[Stored data]
------

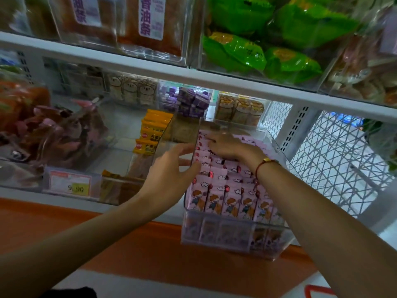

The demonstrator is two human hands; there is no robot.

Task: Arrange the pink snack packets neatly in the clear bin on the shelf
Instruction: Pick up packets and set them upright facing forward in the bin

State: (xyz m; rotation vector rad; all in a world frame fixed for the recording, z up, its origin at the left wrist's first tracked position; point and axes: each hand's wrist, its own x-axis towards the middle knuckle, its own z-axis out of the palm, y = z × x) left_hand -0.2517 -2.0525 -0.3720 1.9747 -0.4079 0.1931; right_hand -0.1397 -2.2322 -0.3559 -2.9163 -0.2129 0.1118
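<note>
Pink snack packets (pixel 227 201) stand in upright rows inside the clear bin (pixel 232 237), which juts forward over the shelf edge (pixel 150 214). We note the right hand (pixel 225 147) reaching into the bin, fingers curled onto the rear packets; whether it grips one we cannot tell. The left hand (pixel 171 175) rests against the bin's left wall, fingers relaxed and spread.
</note>
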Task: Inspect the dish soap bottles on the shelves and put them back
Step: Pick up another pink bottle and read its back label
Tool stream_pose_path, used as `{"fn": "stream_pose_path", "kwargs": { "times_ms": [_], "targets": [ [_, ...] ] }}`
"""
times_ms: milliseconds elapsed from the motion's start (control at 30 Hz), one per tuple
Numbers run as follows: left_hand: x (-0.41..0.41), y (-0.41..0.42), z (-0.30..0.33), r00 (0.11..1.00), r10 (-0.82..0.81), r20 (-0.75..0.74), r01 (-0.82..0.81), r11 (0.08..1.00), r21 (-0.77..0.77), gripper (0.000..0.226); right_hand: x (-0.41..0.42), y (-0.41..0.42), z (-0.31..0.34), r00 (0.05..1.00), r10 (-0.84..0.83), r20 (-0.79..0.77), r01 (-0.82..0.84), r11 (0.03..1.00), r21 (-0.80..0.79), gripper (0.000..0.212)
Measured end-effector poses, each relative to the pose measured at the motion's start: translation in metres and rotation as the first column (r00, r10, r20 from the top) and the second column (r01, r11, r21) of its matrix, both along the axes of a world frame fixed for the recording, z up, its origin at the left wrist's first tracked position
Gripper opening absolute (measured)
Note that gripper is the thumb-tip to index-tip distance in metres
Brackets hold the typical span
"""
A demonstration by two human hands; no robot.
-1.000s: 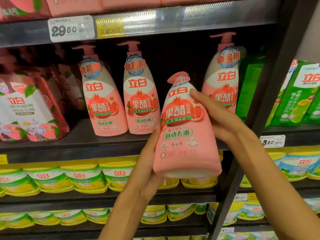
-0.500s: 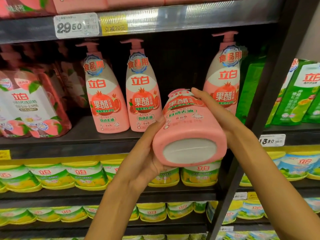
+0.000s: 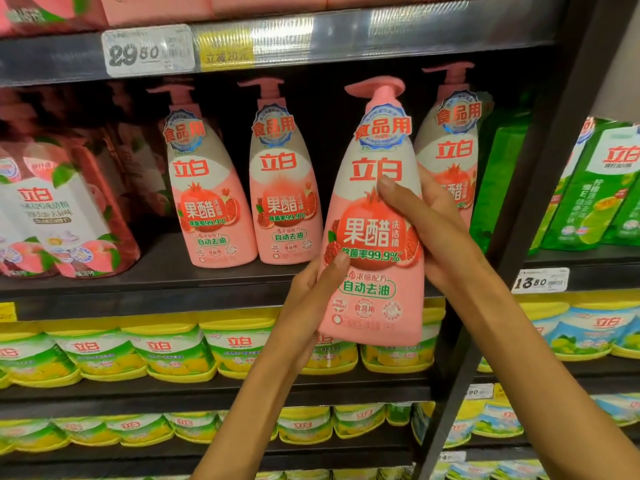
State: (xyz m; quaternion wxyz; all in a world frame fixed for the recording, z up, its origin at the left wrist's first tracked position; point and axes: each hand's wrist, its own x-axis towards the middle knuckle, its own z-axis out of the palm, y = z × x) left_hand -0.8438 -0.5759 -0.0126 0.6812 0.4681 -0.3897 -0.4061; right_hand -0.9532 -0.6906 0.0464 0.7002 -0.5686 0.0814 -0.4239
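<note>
Both hands' fingers [image 3: 398, 199] wrap the upright pink bottle [image 3: 374, 299].

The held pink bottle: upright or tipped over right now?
Upright. The pink bottle has its pump on top, base down and front label readable, gripped by the left hand and right hand.

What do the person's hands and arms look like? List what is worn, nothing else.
Both forearms are bare up to the frame edge: no sleeves, gloves, watch or bracelet in view. The left hand and right hand show no rings on the visible fingers, and the nails that show are short and unpainted.
</note>
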Motion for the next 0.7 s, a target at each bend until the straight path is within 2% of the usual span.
{"fn": "stream_pose_path", "kwargs": {
  "times_ms": [33,133,200,300,400,433,500,533,600,667,700],
  "targets": [
    [0.000,-0.002,-0.002,0.999,0.036,0.013,-0.036,0.999,-0.010,0.038,0.000,0.003,-0.002,0.999,-0.042,0.029,0.043,0.999,-0.020,0.062],
    [-0.006,-0.007,-0.006,0.992,0.113,0.065,-0.111,0.994,-0.020,0.056,-0.001,0.010,-0.004,0.982,-0.175,0.066,0.182,0.974,-0.137,0.070],
    [-0.008,-0.011,-0.010,0.989,0.139,0.040,-0.137,0.989,-0.060,0.059,-0.003,0.010,-0.005,0.981,-0.185,0.058,0.192,0.964,-0.186,0.068],
    [-0.002,-0.014,-0.014,0.994,0.102,-0.049,-0.107,0.988,-0.108,0.057,-0.010,0.005,-0.003,0.996,-0.041,0.077,0.053,0.985,-0.162,0.071],
    [0.000,-0.015,-0.019,0.997,-0.049,-0.059,0.045,0.996,-0.079,0.055,-0.011,0.004,0.000,0.992,0.117,0.053,-0.114,0.992,-0.052,0.097],
    [-0.002,-0.016,-0.022,0.996,-0.066,-0.059,0.063,0.996,-0.060,0.053,-0.010,0.004,-0.002,0.984,0.165,0.063,-0.164,0.986,-0.023,0.095],
    [-0.008,-0.017,-0.022,0.998,-0.026,-0.053,0.025,1.000,-0.017,0.052,-0.009,0.005,-0.006,0.981,0.172,0.092,-0.169,0.985,-0.041,0.071],
    [-0.008,-0.018,-0.022,0.999,0.033,-0.019,-0.033,0.999,-0.010,0.056,-0.009,0.007,-0.007,0.986,0.129,0.105,-0.124,0.991,-0.053,0.062],
    [-0.008,-0.018,-0.020,0.976,0.153,0.154,-0.137,0.984,-0.114,0.071,-0.007,0.011,-0.009,0.995,-0.029,0.092,0.038,0.995,-0.094,0.065],
    [-0.011,-0.017,-0.023,0.920,0.150,0.362,-0.077,0.975,-0.207,0.082,-0.006,0.014,-0.011,0.979,-0.196,0.057,0.204,0.956,-0.209,0.076],
    [-0.013,-0.017,-0.025,0.892,0.115,0.438,-0.033,0.981,-0.190,0.091,-0.006,0.018,-0.012,0.961,-0.273,0.050,0.275,0.917,-0.288,0.078]
  ]
}}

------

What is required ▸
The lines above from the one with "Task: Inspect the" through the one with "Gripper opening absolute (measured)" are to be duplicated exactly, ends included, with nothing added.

Exercise response ▸
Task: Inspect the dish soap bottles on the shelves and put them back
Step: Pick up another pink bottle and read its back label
Tool stream_pose_path, used as `{"fn": "stream_pose_path", "kwargs": { "times_ms": [_], "targets": [ [_, ...] ] }}`
"""
times_ms: milliseconds elapsed from the motion's start (control at 30 Hz), one per tuple
Numbers run as follows: left_hand: x (-0.41..0.41), y (-0.41..0.42), z (-0.30..0.33), r00 (0.11..1.00), r10 (-0.82..0.81), r20 (-0.75..0.74), r01 (-0.82..0.81), r11 (0.08..1.00), r21 (-0.77..0.77), gripper (0.000..0.226); right_hand: x (-0.41..0.42), y (-0.41..0.42), z (-0.31..0.34), r00 (0.05..1.00), r10 (-0.84..0.83), r20 (-0.79..0.77), r01 (-0.82..0.84), r11 (0.03..1.00), r21 (-0.80..0.79), gripper (0.000..0.212)
Measured end-effector poses, each relative to the pose measured at the motion's start: translation in metres and rotation as the first column (r00, r10, r20 from the top) and the second column (r01, r11, r21) of its matrix, both along the axes of a world frame fixed for the recording, z up, its origin at the left wrist's first tracked position
Gripper opening absolute (measured)

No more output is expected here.